Não estou mais ouvindo. Minha atenção está completamente focada no raio de sol que atravessa a janela do escritório e acaricia meu braço, tornando-o reluzente como se desenhado pelas estrelas. Só de olhar posso nomear esse fenômeno: vida.

Se eu estivesse morta, provavelmente não seria tão bonito ver o Sol tocando em mim.

Mamãe nunca mais vai poder sentir o Sol a banhar de luz.
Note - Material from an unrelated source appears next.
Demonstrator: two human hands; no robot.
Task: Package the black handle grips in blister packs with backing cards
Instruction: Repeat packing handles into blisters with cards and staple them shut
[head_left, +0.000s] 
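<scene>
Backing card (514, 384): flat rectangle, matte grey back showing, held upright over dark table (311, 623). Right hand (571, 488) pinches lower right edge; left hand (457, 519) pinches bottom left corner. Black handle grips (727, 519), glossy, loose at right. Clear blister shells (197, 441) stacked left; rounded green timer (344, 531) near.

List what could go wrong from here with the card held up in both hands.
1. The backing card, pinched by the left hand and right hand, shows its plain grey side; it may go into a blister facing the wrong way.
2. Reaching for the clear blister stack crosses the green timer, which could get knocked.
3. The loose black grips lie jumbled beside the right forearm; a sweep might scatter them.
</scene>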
E para piorar, seu corpo foi jogado embaixo da terra como se ela fosse um coelho atropelado e sepultado por alguém que não tem o mínimo de sensibilidade. Não entendo porque meu pai não aceitou cremá-la. Tenho certeza de que ela iria preferir que suas cinzas fossem jogadas ao vento e espalhadas ao redor do mundo do que ficar inteira, mas presa a sete palmos. Tenho certeza de que ela teria escolhido a liberdade.

A parte mais triste disso tudo é que ela amava viver.

Há pessoas no mundo que simplesmente se deixam levar pela correnteza e desprezam a dádiva da vida.

Minha mãe não era assim. Ela sempre admirou os menores detalhes e aproveitou ao máximo cada instante.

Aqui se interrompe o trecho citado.